2. Jezus Chrystus – nauczał swoich naśladowców zasady cierpienia, co więcej, sam przeszedł przez cierpienia. Gdy pewni Grecy chcieli zobaczyć Jezusa, ten odpowiedział im: „Nadeszła godzina, aby został uwielbiony Syn Człowieczy (chodziło o krzyż) … Powiadam wam jeśli ziarno pszeniczne, które wpadło do ziemi, nie obumrze, pojedynczym ziarnem zostaje; lecz jeśli obumrze, obfity owoc wyda” (Ew. Jana 12:23-24). Innymi słowy, tylko przez śmierć, ewangelia dotrze do pogańskiego świata. Śmierć jest więc czymś więcej niż droga do życia, to warunek do wydawania owocu. Ziarno nieobumarłe zostaje pojedynczym ziarnem, jeśli natomiast obumrze, przyniesie właściwy owoc. Prawda ta dotyczyła Jezusa, ona również odnosi się do nas. „Jeśli kto chce mi służyć, niech idzie za mną” (Ew. Jana 12:26).

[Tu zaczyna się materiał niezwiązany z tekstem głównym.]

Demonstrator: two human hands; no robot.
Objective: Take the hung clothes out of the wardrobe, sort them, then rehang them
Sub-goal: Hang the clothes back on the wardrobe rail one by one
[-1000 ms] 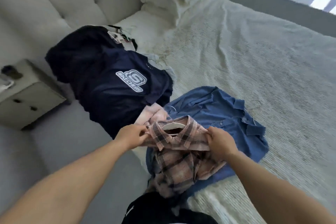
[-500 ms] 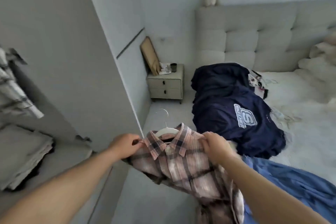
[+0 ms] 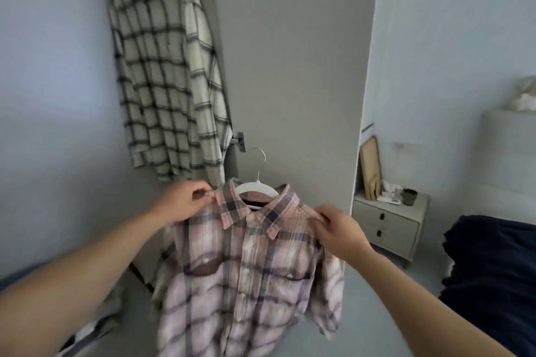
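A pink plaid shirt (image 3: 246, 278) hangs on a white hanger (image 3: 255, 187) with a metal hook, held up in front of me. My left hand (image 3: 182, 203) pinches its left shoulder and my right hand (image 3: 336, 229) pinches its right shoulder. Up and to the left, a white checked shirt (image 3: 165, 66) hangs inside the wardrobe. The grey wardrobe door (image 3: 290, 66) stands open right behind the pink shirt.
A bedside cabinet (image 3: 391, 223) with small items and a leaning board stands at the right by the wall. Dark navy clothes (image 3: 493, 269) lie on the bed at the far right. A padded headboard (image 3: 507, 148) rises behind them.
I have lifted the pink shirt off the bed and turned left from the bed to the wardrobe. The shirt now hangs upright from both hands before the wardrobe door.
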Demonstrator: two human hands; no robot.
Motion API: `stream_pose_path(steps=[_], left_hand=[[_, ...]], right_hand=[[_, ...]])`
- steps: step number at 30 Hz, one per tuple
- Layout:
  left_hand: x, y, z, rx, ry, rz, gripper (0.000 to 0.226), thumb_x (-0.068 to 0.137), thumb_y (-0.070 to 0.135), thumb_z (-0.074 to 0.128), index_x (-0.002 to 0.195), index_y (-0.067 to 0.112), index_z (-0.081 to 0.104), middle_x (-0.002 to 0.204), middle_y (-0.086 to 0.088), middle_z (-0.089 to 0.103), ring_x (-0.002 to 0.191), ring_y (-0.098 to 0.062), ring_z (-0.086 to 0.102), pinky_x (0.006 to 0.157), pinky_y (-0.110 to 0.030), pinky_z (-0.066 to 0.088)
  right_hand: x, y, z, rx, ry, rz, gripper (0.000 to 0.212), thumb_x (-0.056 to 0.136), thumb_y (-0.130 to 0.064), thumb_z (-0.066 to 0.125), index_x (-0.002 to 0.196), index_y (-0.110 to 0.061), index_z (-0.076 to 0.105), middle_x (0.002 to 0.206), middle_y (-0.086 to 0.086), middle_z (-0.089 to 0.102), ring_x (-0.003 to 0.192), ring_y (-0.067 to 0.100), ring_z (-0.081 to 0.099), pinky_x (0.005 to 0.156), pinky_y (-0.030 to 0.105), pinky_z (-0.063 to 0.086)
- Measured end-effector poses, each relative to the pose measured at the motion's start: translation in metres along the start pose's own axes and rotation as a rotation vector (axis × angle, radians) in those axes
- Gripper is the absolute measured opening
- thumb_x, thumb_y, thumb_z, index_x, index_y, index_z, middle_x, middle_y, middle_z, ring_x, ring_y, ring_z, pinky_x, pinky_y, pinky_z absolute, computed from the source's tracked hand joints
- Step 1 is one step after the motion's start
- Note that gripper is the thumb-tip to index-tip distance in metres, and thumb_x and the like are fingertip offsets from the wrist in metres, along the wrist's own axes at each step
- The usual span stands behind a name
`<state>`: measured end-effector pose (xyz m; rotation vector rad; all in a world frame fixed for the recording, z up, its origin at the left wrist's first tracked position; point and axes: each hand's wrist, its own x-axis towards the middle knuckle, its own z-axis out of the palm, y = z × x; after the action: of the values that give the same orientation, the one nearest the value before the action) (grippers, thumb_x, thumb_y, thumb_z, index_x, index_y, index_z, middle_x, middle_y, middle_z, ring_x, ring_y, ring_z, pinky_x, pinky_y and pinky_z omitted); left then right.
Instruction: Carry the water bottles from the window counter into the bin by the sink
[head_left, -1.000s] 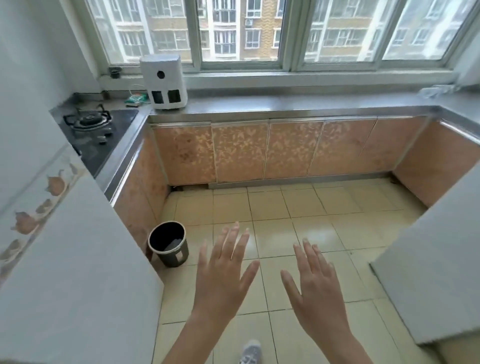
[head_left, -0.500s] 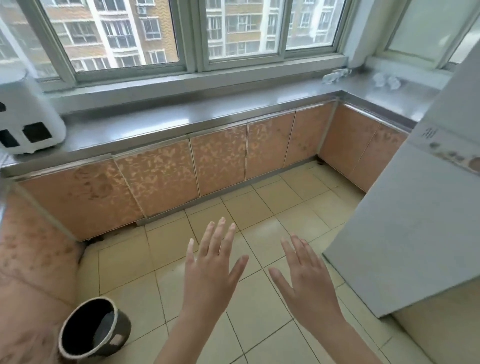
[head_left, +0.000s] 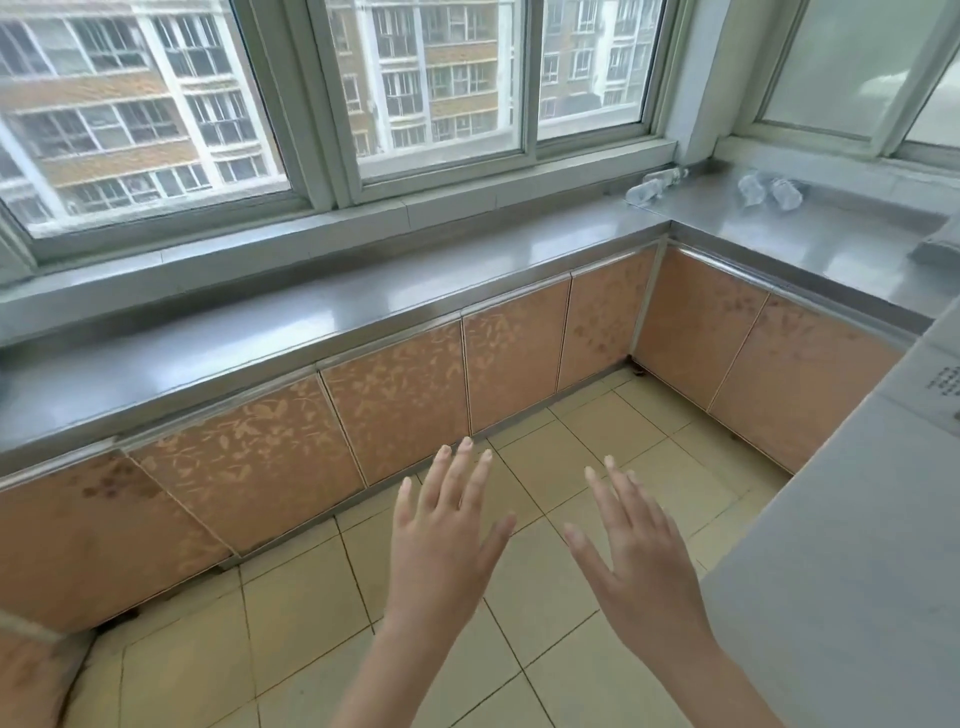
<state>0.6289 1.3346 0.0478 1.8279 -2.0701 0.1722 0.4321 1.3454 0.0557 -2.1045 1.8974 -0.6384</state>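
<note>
Clear plastic water bottles lie on their sides in the far right corner of the steel window counter (head_left: 363, 306): one bottle (head_left: 655, 185) against the window sill, and two crumpled bottles (head_left: 769, 191) further right. My left hand (head_left: 447, 525) and my right hand (head_left: 631, 540) are held out over the tiled floor, palms down, fingers spread, holding nothing. Both hands are far from the bottles. The bin is out of view.
Orange patterned cabinet doors (head_left: 395, 405) run under the counter along the window and turn the corner at right. A grey-white appliance or counter surface (head_left: 857, 571) stands close on my right. Beige floor tiles (head_left: 291, 623) lie below my hands.
The view has swung right: the stove, white appliance and black bin have left the frame, and the bottles in the corner have come closer. My hands stay spread and empty.
</note>
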Motion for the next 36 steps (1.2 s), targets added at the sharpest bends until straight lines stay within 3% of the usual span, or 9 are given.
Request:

3. Apostoł Paweł – zasadę cierpienia zastosował również do siebie: „Proszę, abyście nie upadali na duchu, z powodu udręk, jakie za was znoszę, wszak to chwała wasza” (Ef. 3:13). „Dlatego wszystko znoszę przez wzgląd na wybranych, aby i oni dostąpili zbawienia, które jest w Chrystusie Jezusie” (2 Tym. 2:10). „Tak tedy śmierć wykonuje dzieło swoje w nas” (2 Kor. 4:12).
Powyższe wiersze mówią nam, że z powodu cierpień jednych, inni żyć będą i dostąpią zbawienia. Oczywiście, Pawłowi nie chodzi o to, aby swoim cierpieniom nadać wyższego znaczenia niż ofierze Jezusa. Chodzi mu raczej o to, że zbawienie jest rezultatem głoszenia ewangelii, a ci, którzy to czynią, powinni być przygotowani na nieuniknioność cierpień z tego powodu.
Wszyscy zbawieni chcą wzrostu Kościoła, lecz czy jesteśmy gotowi znosić ból, będąc ośmieszani, osamotnieni, gdy mówi się o nas pogardliwie? Czy rzeczywiście jesteśmy gotowi, aby „umrzeć” dla komfortu, sukcesu, popularności, swojej wyjątkowości, egoistycznych ambicji? Ci, którzy pragną pozostać wierni doktrynie ewangelii, etyce i dyscyplinie z pewnością wystawią się na prześladowania w świecie, jak również w kościele.